Nos “termos de uso” do seu site, o UOL afirma que, “em conformidade com o Termo de Cooperação assinado entre o UOL e o Ministério Público de São Paulo em novembro de 2005, o portal UOL e seus recursos não devem ser utilizados para transmitir, divulgar ou promover pornografia infantil, pedofilia, material racista, material discriminatório ou qualquer outro conteúdo que viole a legislação brasileira vigente”.
O perfil ”Uol Exposed” no X (antigo Twitter) tem feito denúncias, desde 2021, sobre venda de abuso infantil no bate-papo do UOL, incluindo pais que vendem conteúdo pornográfico de seus filhos. Segundo o perfil, diversas denúncias foram realizadas para a plataforma, que se limitava a responder com as mesmas mensagens pedindo para ajudar denunciando as mensagens e salas do aplicativo, mas não agia.
“Infelizmente, denunciar chats e salas do aplicativo não resolve absolutamente nada. A empresa UOL, que poderia facilmente deletar os chats e criar um sistema mais seguro para o aplicativo, prefere não agir, já que as salas em questão foram criadas por usuários que pagam”, escreveu o perfil.
Segundo o jurista Paulo Faria, “a conduta praticada pelos participantes de tais canais e chats é tipificada no Código Penal como 'Divulgação de cena de estupro ou de cena de estupro de vulnerável, de cena de sexo ou de pornografia', prevendo uma pena de reclusão de um a cinco anos, que pode ainda ser agravada”. Faria pede, inclusive, o aumento da pena para esses crimes.
Ainda, segundo Faria, cabe ao Estado proteger as crianças e coibir tais práticas criminosas, como tipificado no artigo 218-C Código Penal: “Oferecer, trocar, disponibilizar, transmitir, vender ou expor à venda, distribuir, publicar ou divulgar, por qualquer meio - inclusive por meio de comunicação de massa ou sistema de informática ou telemática -, fotografia, vídeo ou outro registro audiovisual que contenha cena de estupro ou de estupro de vulnerável ou que faça apologia ou induza a sua prática, ou, sem o consentimento da vítima, cena de sexo, nudez ou pornografia”.

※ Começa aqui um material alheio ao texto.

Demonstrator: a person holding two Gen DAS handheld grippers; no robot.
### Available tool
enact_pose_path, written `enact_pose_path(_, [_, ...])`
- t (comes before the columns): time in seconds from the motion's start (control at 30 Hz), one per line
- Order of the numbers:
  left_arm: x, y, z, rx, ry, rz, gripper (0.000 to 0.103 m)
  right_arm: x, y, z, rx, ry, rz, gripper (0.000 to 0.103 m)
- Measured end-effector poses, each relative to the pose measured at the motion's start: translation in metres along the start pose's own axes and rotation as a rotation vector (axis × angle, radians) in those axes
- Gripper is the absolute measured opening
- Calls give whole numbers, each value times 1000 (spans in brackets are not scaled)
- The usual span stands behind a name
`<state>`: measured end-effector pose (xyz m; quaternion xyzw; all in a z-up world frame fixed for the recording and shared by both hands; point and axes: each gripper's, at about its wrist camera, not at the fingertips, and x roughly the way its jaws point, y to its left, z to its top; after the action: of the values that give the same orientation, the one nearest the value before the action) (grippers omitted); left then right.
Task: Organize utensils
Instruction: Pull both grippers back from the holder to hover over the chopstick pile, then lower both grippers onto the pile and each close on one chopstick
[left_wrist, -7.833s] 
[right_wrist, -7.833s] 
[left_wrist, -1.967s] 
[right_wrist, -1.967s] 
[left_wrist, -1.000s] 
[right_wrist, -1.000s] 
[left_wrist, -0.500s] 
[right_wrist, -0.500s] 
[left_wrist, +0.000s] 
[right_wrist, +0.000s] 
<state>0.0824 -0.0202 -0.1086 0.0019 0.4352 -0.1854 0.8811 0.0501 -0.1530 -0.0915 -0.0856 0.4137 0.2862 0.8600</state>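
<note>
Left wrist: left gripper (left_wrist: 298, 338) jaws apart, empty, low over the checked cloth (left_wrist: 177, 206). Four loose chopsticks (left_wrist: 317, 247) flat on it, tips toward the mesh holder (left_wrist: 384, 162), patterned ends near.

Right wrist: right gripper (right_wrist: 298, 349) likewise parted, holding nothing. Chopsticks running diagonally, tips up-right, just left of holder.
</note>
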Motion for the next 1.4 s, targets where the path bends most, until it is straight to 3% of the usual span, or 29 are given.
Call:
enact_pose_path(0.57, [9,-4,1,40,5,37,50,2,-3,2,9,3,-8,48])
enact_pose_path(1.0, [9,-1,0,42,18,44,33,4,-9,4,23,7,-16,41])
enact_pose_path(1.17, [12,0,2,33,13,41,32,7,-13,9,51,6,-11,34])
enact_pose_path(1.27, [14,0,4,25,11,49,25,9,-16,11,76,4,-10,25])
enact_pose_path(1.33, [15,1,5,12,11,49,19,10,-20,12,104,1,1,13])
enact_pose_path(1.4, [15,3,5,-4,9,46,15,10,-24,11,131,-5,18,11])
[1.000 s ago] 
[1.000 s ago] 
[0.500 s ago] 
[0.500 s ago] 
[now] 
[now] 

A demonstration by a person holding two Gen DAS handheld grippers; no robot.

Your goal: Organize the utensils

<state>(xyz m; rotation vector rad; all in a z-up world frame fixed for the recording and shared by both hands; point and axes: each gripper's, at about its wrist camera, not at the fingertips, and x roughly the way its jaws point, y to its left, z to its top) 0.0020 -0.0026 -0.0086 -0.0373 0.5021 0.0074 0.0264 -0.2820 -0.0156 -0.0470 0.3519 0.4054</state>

“Essa prática deve ser denunciada às autoridades, como MPF e delegacias especializadas em criança e adolescente e crimes cibernéticos. Não podemos nos calar diante disso. É muito grave e repugnante”, afirmou.
O que dizem os envolvidos
Nossa equipe entrou em contato com a Ouvidoria Nacional de Direitos Humanos do Ministério dos Direitos Humanos e da Cidadania (MDH) para enviar mais detalhes da investigação, como os nomes dos envolvidos omitidos na reportagem. Nos foi informado que apenas podem tomar providências se forem informadas as violações, o nome da vítima e endereço completo da vítima, do suspeito ou de onde ocorreu a violação.
Depois que informamos que se trata de ocorrências no âmbito virtual, nos disseram que não há possibilidade de registrar a denúncia no MDH. Protocolamos então uma denúncia no Ministério Público Federal. Atualizaremos esta reportagem quando houver retorno.
Entramos em contato com a assessoria do UOL questionando se a empresa tem conhecimento de que há venda conteúdo de abuso infantil e a participação de menores suas salas de bate-papo. Questionamos também se a empresa tomará alguma medida para coibir estas práticas a partir desta denúncia. O UOL não respondeu nossas perguntas, mas nos enviou a nota abaixo.
“O UOL disciplina nos Termos de Uso do Bate-Papo UOL as restrições de idade para utilização da ferramenta, bem como prevê de forma detalhada as condutas vedadas e as sanções para a hipótese de seu descumprimento pelos usuários. O UOL não tolera a divulgação de conteúdo ilegal ou inadequado no Bate-Papo UOL e oferece, com destaque, mecanismos para denúncia, inclusive diretamente para o Ministério Público Federal, conforme acordo de cooperação ativo. Disponível aqui”.
Entramos também em contato com as empresas Telegram, Bytech, SHPP Brasil e InfinitePay, mas até o momento da publicação não obtivemos retorno.